### WHAT IS NEEDED
What you return must match the listing below line for line, minus its pictures.

### EXERCISE DATA
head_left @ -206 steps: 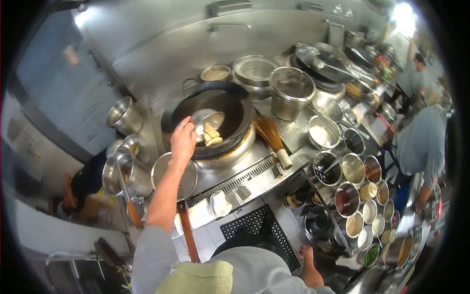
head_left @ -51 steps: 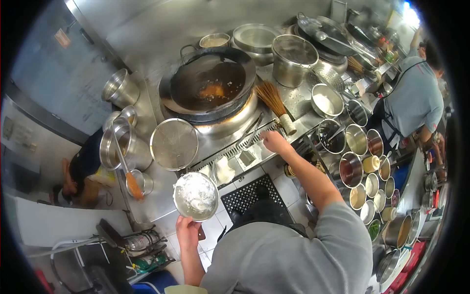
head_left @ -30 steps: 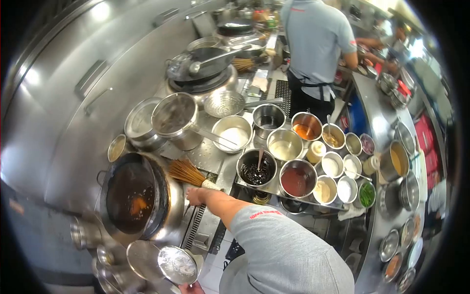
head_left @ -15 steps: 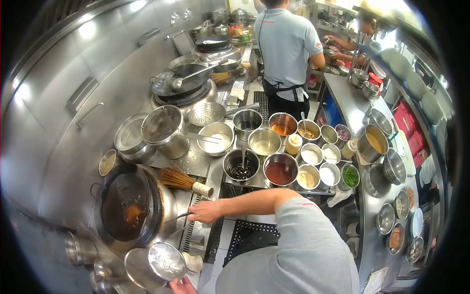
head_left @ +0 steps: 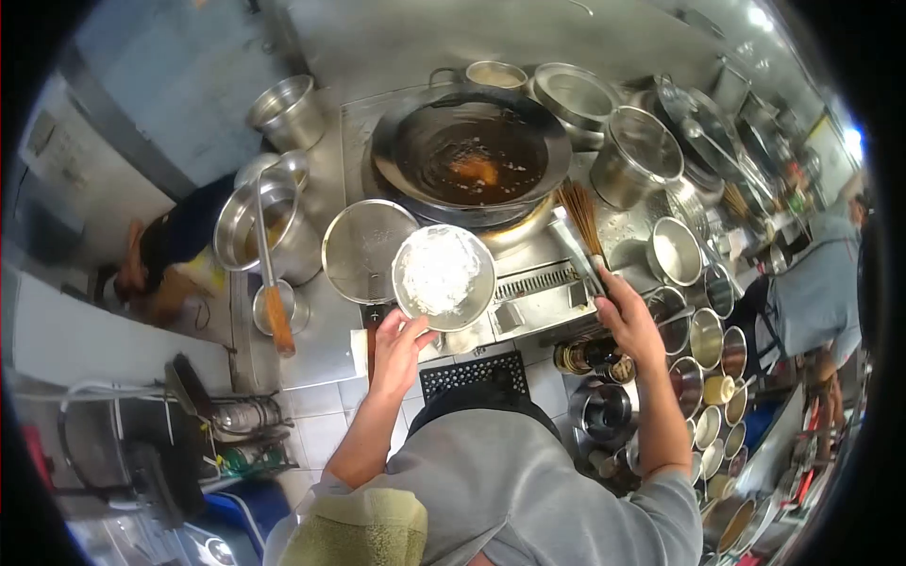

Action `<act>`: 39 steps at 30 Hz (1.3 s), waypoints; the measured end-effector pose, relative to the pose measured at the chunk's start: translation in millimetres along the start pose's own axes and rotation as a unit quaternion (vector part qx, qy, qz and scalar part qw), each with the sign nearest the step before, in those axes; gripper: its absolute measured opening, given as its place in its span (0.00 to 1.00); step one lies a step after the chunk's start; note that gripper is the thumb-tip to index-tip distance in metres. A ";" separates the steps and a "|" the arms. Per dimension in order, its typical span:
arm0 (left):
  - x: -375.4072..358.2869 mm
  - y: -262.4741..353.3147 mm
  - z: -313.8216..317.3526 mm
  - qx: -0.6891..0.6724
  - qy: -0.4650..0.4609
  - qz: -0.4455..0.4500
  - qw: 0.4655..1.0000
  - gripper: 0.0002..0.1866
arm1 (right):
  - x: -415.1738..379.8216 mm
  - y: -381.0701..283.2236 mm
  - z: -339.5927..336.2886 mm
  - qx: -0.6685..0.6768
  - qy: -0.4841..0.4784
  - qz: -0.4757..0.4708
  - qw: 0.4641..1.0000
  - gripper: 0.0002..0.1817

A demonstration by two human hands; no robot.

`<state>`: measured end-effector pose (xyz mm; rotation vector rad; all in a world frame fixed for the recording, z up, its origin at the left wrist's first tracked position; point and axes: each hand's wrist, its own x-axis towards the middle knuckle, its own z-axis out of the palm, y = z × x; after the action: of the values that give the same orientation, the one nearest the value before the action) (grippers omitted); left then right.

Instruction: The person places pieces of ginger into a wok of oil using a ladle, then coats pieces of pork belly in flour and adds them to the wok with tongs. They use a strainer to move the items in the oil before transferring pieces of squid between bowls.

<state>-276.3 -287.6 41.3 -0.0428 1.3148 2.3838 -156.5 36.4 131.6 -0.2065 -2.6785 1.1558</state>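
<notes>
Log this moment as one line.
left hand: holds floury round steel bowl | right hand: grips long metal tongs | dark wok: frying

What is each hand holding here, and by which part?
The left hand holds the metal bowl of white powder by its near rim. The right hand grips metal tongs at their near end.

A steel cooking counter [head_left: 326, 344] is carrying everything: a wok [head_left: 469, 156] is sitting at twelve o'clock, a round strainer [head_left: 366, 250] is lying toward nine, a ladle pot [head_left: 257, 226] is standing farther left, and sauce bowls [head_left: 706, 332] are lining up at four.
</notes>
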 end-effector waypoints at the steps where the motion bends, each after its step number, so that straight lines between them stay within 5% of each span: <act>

### RESPONSE TO THE TASK
head_left @ -206 steps: 
head_left @ -51 steps: 
head_left @ -30 steps: 
head_left @ -15 steps: 
head_left @ +0 steps: 

Action `<act>`: 39 steps at 30 Hz (1.3 s), waypoints; the measured end-effector pose, relative to the pose measured at the chunk's start: translation in millimetres along the start pose's own axes and rotation as a unit quaternion (vector part qx, qy, qz and scalar part qw), each with the sign nearest the step before, in those axes; gripper: its absolute measured opening, given as its place in its span (0.00 to 1.00); step one lies a step after the chunk's start; note that gripper is the thumb-tip to index-tip distance in metres. A ";" separates the steps and a "|" the arms. Per dimension in order, its typical span:
arm0 (left):
  - x: -375.4072..358.2869 mm
  - y: -262.4741..353.3147 mm
  - z: -313.8216..317.3526 mm
  - qx: -0.6891..0.6724
  - qy: -0.4650..0.4609
  - qz: -0.4455..0.4500
  - qw: 0.4655..1.0000
  - gripper: 0.0002..0.1866
arm1 (right):
  - x: -415.1738..379.8216 mm
  - y: -381.0701..283.2236 mm
  - z: -339.5927..336.2886 mm
  - qx: -0.6685..0.6768
  - qy: -0.4841..0.4784
  - qz: -0.4757..0.4708
  - qw: 0.4641..1.0000
  - gripper: 0.0002..0.1817

A demonstration by two human hands; no robot.

`<state>`: measured end-effector pose (xyz mm; rotation vector rad; all in a world frame fixed for the recording, z up, its origin at the left wrist's first tracked position; point and axes: each hand's wrist, its own x-axis towards the middle knuckle, its own z-axis out of the palm, y = z × x; after the action: of the values that give the same orientation, the one nearest the value before the action) (grippers omitted); left then right.

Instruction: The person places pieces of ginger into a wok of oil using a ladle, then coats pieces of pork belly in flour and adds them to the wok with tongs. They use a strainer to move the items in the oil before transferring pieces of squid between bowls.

<state>-276.3 -287.6 41.3 -0.0428 1.3148 2.3838 -156.5 36.4 131.6 -0.2065 -2.6785 1.1558</state>
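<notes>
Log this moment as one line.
left hand: holds floury round steel bowl | right hand: grips long metal tongs | dark wok: frying

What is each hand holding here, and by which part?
The left hand holds the metal bowl of white powder by its near rim. The right hand grips metal tongs at their near end.

A steel cooking counter [head_left: 326, 344] is carrying everything: a wok [head_left: 469, 156] is sitting at twelve o'clock, a round strainer [head_left: 366, 250] is lying toward nine, a ladle pot [head_left: 257, 226] is standing farther left, and sauce bowls [head_left: 706, 332] are lining up at four.
</notes>
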 end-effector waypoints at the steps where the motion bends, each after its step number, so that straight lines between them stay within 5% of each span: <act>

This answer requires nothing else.